Download or read book Cyclotron Produced Radionuclides written by International Atomic Energy Agency and published by . This book was released on 2009 with total page 266 pages. Available in PDF, EPUB and Kindle. Book excerpt: Application of radioisotopes has shown significant growth in the past decade, and a major factor contributing towards this growth is the availability of a large number of cyclotrons dedicated to the production of radioisotopes for medical applications. Although there are many articles in journals on cyclotrons and their use for radioisotope production, there is no single source of information for beginners on radioisotope production using cyclotrons. This publication attempts to address this deficiency. Its contains chapters on accelerator technology, theoretical considerations of nuclear reactions, the technology behind targetry, techniques on preparation of targets, irradiation of targets under high beam currents, target processing and target recovery.

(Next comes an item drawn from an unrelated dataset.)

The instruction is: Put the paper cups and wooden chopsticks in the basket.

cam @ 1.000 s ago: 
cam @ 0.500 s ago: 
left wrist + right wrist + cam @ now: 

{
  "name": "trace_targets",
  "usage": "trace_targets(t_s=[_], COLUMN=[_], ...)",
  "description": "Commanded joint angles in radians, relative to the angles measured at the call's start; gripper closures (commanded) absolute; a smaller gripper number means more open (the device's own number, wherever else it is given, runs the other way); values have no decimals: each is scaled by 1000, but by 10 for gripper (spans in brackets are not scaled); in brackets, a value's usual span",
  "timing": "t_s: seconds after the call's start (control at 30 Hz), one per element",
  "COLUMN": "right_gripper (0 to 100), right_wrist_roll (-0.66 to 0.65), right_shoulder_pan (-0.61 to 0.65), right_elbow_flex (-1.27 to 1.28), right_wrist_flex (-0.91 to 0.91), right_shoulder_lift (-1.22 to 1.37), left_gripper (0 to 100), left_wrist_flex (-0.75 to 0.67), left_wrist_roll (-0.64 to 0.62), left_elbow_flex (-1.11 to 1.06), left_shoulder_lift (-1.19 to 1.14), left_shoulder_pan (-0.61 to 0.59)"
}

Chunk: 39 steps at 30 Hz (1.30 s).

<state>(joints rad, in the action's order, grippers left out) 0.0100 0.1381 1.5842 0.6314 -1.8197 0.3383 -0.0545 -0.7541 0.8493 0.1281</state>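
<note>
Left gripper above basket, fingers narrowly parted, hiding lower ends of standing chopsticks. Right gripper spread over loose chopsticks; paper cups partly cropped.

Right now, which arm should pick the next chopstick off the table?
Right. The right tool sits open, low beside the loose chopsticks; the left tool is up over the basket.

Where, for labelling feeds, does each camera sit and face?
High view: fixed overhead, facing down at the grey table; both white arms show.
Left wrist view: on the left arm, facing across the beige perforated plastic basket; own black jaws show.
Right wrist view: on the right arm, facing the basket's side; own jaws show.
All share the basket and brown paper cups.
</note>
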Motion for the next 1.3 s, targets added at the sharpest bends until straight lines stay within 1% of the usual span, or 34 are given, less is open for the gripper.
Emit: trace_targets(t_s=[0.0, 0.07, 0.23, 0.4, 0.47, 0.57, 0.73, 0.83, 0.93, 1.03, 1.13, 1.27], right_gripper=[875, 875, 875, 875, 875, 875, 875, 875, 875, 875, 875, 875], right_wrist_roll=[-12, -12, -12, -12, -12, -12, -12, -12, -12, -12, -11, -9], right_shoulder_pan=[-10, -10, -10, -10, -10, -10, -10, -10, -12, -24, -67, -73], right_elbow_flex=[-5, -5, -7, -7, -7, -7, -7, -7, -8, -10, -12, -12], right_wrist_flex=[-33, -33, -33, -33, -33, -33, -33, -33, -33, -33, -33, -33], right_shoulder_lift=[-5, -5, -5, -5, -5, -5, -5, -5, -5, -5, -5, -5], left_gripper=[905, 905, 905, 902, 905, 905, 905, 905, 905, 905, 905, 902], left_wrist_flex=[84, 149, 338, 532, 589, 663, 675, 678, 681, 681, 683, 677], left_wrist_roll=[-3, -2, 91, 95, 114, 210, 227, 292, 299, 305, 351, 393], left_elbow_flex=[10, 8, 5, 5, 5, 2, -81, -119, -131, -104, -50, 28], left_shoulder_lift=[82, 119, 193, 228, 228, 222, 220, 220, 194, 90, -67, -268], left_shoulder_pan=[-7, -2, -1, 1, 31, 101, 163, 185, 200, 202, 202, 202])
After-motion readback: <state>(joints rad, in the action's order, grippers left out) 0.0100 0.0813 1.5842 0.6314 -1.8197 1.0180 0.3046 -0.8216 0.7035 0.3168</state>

Download or read book Final Report for Grant Entitled Production of Astatine 211 for U S Investigators written by and published by . This book was released on 2012 with total page pages. Available in PDF, EPUB and Kindle. Book excerpt: Alpha-particle emitting radionuclides hold great promise in the therapy of cancer, but few alpha-emitters are available to investigators to evaluate. Of the alpha-emitters that have properties amenable for use in humans, 211At is of particular interest as it does not have alpha-emitting daughter radionuclides. Thus, there is a high interest in having a source of 211At for sale to investigators in the US. Production of 211At is accomplished on a cyclotron using an alpha-particle beam irradiation of bismuth metal. Unfortunately, there are few cyclotrons available that can produce an alpha particle beam for that production. The University of Washington has a cyclotron, one of three in the U.S., that is currently producing 211At. In the proposed studies, the things necessary for production and shipment of 211At to other investigators will be put into place at UW. Of major importance is the efficient production and isolation of 211At in a form that can be readily used by other investigators. In the studies, production of 211At on the UW cyclotron will be optimized by determining the best beam energy and the highest beam current to maximize 211At production. As it would be very difficult for most investigators to isolate the 211At from the irradiated target, the 211At-isolation process will be optimized and automated to more safely and efficiently obtain the 211At for shipment. Additional tasks to make the 211At available for distribution include obtaining appropriate shipping vials and containers, putting into place the requisite standard operating procedures for Radiation Safety compliance at the levels of 211At activity to be produced / shipped, and working with the Department of Energy, Isotope Development and Production for Research and Applications Program, to take orders, make shipments and be reimbursed for costs of production and shipment.